Conti deposito: cosa sono e come funzionano?

I conti deposito sono strumenti d’investimento che si contraddistinguono dai conti correnti tradizionali per alcune loro funzionalità.

Innanzitutto, essendo strumenti d’investimento il loro fine è solo quello di ottenere una rendita finanziaria dal deposito dei risparmi del cliente.

I conti deposito hanno solo limitate funzioni, ovvero il versamento e il prelievo da e per il conto corrente personale. Ogni conto deposito deve infatti avere un cosiddetto “conto d’appoggio”, ovvero un conto corrente tradizionale dal quale il cliente può inviare il denaro sul conto deposito e da quest’ultimo ritirarlo.

Alcune banche fissano dei vincoli sul prelievo delle somme per uno specifico periodo, in questa maniera il cliente potrà ritirare solo una parte del proprio denaro depositato.

Perché aprire un conto di deposito?

Il conto di deposito si apre essenzialmente per ottenere un guadagno dal semplice deposito di denaro in questi conti appositi. Ogni banca poi fissa un tasso di interesse annuo a favore del cliente, che diventerà la rendita finanziaria.

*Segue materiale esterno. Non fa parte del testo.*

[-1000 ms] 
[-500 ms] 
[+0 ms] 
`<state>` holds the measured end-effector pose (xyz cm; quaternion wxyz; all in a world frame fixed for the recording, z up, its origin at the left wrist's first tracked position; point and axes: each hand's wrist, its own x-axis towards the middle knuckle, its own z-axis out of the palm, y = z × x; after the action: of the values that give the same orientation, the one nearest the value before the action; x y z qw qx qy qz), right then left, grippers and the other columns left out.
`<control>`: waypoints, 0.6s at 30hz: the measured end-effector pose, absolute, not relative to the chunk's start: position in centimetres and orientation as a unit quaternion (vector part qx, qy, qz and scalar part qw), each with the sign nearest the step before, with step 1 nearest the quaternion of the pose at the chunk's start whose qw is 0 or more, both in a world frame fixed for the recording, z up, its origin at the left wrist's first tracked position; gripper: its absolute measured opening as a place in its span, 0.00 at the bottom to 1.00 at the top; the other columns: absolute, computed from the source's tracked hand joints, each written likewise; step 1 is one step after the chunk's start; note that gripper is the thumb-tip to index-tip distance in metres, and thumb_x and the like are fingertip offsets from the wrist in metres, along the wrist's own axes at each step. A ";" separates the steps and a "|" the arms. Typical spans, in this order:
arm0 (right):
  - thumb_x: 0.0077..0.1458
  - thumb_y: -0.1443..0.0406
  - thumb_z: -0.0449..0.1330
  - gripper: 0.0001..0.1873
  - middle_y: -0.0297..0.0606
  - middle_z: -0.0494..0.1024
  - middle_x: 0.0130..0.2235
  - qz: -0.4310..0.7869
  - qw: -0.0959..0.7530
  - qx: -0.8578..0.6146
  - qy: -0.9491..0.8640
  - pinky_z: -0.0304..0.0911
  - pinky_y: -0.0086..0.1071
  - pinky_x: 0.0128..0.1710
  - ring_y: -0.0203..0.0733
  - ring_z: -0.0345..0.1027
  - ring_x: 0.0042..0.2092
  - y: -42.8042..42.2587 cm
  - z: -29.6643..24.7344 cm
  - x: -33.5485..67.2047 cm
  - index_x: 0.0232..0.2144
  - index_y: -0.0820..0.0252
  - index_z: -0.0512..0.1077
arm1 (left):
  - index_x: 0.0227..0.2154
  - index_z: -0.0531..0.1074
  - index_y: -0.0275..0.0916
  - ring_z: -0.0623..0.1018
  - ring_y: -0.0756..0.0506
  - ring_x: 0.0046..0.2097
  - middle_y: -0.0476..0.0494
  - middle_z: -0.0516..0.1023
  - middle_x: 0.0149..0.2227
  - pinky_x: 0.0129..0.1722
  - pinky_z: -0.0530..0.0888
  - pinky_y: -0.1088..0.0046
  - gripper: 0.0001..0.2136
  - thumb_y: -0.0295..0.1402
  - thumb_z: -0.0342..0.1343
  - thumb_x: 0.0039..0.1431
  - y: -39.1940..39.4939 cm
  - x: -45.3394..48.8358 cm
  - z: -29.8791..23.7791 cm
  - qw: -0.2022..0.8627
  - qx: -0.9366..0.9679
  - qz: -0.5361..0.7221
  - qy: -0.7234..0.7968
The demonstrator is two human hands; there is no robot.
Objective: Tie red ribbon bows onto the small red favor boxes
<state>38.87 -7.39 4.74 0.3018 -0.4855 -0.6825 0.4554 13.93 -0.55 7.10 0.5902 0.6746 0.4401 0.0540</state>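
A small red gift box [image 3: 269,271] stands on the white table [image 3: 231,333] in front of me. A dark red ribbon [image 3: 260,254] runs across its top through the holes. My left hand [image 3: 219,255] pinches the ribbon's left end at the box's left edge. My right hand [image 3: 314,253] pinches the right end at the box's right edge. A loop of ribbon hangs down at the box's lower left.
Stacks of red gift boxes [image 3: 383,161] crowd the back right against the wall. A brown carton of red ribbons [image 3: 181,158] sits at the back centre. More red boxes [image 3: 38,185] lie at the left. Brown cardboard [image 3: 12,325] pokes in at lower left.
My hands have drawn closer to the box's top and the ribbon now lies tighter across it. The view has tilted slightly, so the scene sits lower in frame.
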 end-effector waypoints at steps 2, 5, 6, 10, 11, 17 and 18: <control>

Se per esempio un cliente dovesse versare 100.000€ sul conto deposito e la banca dovesse impostare un tasso di interesse annuo dello 0,30%, significherebbe che il cliente ogni anno avrebbe guadagno 300€ lordi senza fare assolutamente nulla.

Perché lordi? In Italia le rendite finanziarie sono tassate al 26%. Dunque, per ottenere l’importo netto è necessario calcolare prima il 26% di 300€, ossia 78€, e poi sottrarre la rendita lorda a quest’ultima cifra, ossia 222€.

Possiamo notare come con il conto deposito un cliente di una banca può ottenere una rendita solamente risparmiando il proprio denaro. Lo strumento d’investimento diventa molto interessante, soprattutto se si considera che i rischi sono molto bassi.

Perché il conto deposito è uno strumento sicuro?

L’unico rischio che può correre il cliente arriva nel caso in cui la banca dovesse fallire, ma per i cittadini europei che si sono affidati a banche con sede in un Paese UE anche questo rischio può venire meno.

Infatti, tutte le banche attive nell’Unione Europea sono obbligate a fornire un’assicurazione fino a 100.000 euro per ogni cliente (Direttiva Comunitaria 2009/14/CE). Ciò significa che ogni depositante sa di avere al sicuro i propri fondi fino a 100.000€ anche in caso di fallimento dell’istituto bancario dove è stato aperto il conto.

Inoltre, le banche italiane devono per legge aderire al Fondo Interbancario di Tutela dei Depositi, che garantisce una disponibilità economica sino a 100.000€ per ogni depositante.

Le banche con sede extra UE non sono ovviamente tenute a seguire questi obblighi.

Non essendo un conto corrente tradizionale non sarà possibile accreditare lo stipendio, la pensione, ritiro o versamento presso sportelli bancomat, addebitare bollette o fare semplici bonifici da parte di terzi. Solo dal conto d’appoggio infatti è possibile effettuare transazioni sul conto di deposito. Ciò rende quest’ultimo anche molto più solido dal punto di vista della sicurezza.